## K-Fold Cross Validation 
- K-Fold cross validation is a technique for evaluating predictive models. The dataset is divided into k subsets or folds.
- The model is trained and evaluated k times, using different fold as the validation set each time.
- Performance metrics from each fold are averaged to estimates the model's generalization performance.
- This method aids in model assessment. selection, and hyperparameter tuning, providing a more reliable measure of a model's effectiveness

In [1]:
from sklearn.linear_model import LogisticRegression
from sklearn.svm import SVC 
from sklearn.ensemble import RandomForestClassifier
from sklearn.datasets import load_digits
from sklearn.model_selection import train_test_split
import matplotlib.pyplot as plt


In [2]:
digits = load_digits()
dir(digits)

['DESCR', 'data', 'feature_names', 'frame', 'images', 'target', 'target_names']

In [3]:
X_train, X_test, y_train, y_test = train_test_split(digits.data, digits.target, test_size=0.2, random_state=42)

In [4]:
from sklearn.model_selection import KFold
kf = KFold(n_splits=3)
kf

KFold(n_splits=3, random_state=None, shuffle=False)

In [5]:
for train_index, test_index in kf.split([1,2,3,4,5,6,7,8,9]):
    print(train_index, test_index)

[3 4 5 6 7 8] [0 1 2]
[0 1 2 6 7 8] [3 4 5]
[0 1 2 3 4 5] [6 7 8]


In [6]:
from sklearn.model_selection import cross_val_score

In [8]:
cross_val_score(LogisticRegression(solver='liblinear', multi_class='ovr'), digits.data, digits.target, cv=3)

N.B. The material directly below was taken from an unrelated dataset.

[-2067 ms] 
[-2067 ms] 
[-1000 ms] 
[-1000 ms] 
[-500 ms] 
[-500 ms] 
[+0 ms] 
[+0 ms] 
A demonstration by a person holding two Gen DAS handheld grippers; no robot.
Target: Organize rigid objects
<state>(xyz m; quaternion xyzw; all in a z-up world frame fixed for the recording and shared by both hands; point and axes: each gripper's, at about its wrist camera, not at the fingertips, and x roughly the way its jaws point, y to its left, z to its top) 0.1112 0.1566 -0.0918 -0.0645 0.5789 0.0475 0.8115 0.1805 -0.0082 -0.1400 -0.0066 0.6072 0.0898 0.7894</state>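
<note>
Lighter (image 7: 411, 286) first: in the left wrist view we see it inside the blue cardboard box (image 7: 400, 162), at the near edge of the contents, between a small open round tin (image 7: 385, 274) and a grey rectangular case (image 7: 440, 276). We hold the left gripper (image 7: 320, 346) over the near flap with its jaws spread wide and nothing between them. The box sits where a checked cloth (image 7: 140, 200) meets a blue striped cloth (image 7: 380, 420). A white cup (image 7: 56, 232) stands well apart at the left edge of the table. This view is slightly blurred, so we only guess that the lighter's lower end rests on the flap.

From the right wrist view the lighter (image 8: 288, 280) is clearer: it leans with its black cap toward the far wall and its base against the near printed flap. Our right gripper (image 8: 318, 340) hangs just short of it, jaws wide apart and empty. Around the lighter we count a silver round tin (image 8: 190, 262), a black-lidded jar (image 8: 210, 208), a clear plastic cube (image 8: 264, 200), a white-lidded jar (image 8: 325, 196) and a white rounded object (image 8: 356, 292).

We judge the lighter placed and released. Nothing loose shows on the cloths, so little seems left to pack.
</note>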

array([0.89482471, 0.95325543, 0.90984975])

In [10]:
cross_val_score(SVC(gamma='auto'), digits.data, digits.target, cv=3)

array([0.38063439, 0.41068447, 0.51252087])

In [11]:
cross_val_score(RandomForestClassifier(n_estimators=20), digits.data, digits.target, cv=3)

array([0.91986644, 0.94657763, 0.90984975])